Exercise directions
Only the number should be given: how many lines below contain "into".

***** Records to process

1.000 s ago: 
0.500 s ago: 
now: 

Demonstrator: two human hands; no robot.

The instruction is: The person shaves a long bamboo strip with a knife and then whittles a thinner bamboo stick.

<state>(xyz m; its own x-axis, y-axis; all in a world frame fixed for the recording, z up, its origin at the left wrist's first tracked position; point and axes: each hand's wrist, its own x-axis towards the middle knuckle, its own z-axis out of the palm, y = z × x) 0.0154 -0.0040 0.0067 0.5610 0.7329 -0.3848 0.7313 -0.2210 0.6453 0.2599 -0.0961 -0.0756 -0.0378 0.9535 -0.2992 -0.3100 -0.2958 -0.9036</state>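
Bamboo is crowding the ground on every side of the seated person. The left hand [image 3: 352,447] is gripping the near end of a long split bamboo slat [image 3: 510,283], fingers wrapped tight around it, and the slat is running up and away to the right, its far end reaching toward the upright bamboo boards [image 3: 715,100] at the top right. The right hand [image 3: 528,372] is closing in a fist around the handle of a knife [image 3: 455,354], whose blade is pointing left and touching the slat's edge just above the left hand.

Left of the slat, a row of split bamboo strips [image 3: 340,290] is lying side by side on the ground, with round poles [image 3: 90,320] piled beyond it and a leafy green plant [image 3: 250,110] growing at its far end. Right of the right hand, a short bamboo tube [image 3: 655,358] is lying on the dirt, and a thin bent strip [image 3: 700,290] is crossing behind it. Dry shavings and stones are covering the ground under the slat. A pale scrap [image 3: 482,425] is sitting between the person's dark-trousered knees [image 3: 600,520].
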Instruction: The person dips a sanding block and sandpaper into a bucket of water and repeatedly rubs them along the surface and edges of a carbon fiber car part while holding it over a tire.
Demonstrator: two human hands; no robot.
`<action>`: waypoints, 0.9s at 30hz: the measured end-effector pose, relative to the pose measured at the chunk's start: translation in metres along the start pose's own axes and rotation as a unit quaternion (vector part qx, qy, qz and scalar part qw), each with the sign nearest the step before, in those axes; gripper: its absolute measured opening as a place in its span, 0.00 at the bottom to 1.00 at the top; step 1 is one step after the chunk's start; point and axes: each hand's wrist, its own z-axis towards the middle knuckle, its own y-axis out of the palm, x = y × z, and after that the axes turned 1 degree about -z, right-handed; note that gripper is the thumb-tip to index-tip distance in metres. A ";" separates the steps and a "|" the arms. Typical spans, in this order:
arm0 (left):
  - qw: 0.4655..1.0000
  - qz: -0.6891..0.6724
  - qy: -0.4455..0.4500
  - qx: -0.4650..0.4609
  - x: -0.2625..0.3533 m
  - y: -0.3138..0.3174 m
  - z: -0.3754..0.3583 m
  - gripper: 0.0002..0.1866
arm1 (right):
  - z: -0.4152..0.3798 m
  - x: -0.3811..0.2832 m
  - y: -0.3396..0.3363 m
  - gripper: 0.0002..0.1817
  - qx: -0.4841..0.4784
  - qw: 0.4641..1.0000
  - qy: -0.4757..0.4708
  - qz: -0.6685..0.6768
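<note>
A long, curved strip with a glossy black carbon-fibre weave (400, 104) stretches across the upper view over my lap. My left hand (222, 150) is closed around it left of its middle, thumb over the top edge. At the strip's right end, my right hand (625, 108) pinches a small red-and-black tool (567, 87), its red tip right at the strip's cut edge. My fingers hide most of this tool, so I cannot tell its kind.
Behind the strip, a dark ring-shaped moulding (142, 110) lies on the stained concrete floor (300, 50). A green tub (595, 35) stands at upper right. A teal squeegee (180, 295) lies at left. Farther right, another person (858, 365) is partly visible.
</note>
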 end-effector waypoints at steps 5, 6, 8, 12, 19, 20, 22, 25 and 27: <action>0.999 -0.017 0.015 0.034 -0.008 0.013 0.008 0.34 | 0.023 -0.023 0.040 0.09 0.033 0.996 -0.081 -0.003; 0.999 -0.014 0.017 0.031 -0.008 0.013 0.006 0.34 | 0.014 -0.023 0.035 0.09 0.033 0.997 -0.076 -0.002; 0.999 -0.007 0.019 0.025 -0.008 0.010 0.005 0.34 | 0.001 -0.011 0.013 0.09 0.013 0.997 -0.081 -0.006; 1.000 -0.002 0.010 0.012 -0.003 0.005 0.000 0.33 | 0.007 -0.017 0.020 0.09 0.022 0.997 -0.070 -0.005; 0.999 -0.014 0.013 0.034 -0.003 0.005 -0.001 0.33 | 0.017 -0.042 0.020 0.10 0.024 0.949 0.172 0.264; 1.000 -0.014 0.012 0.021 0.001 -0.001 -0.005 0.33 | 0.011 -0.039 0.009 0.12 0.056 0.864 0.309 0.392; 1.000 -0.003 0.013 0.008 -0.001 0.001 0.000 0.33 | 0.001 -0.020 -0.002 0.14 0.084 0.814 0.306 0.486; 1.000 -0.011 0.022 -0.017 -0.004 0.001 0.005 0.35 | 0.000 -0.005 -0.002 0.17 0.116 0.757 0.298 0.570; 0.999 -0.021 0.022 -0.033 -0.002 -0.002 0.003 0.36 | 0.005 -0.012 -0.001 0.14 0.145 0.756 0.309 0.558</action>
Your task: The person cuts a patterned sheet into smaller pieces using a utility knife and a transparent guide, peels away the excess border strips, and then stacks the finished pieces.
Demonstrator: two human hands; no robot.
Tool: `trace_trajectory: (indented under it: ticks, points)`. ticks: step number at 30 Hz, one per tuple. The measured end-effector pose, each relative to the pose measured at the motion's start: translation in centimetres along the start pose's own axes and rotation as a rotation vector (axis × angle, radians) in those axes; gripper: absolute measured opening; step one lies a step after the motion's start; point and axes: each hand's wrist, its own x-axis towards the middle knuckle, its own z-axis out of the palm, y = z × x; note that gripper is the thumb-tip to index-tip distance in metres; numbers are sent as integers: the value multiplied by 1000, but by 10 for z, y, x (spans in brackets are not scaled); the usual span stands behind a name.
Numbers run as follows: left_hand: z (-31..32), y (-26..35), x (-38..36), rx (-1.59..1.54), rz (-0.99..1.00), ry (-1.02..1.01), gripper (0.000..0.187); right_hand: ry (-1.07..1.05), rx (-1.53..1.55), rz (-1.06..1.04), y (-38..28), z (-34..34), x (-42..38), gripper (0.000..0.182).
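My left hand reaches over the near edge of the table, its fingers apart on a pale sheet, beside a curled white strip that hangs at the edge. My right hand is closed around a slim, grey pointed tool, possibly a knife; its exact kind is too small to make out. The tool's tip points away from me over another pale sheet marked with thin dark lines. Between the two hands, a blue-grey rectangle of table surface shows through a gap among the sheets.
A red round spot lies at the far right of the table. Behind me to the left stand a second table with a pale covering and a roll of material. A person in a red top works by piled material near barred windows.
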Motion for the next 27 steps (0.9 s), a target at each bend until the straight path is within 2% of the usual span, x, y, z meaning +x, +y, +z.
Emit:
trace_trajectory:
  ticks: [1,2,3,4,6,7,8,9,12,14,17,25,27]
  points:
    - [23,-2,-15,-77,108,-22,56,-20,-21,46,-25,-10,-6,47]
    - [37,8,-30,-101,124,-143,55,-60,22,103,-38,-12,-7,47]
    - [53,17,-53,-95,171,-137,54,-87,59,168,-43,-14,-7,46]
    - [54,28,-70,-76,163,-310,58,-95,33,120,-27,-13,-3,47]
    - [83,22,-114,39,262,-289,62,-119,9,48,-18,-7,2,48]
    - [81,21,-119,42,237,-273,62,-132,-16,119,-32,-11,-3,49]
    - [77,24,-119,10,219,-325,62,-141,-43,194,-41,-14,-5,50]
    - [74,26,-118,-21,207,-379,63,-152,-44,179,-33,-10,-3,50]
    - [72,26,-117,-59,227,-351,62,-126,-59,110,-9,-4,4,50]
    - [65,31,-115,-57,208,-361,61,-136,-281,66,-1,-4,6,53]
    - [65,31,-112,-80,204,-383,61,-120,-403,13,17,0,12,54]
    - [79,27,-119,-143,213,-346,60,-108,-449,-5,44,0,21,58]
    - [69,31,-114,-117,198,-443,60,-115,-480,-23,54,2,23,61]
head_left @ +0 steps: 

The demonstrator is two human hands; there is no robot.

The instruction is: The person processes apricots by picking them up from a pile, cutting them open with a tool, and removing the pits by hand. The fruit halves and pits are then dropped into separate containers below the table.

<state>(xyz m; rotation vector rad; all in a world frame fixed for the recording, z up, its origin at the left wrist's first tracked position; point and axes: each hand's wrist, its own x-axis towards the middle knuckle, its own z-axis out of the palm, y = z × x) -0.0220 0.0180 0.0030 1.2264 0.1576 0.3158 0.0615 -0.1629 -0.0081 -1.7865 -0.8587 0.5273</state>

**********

Answer area
3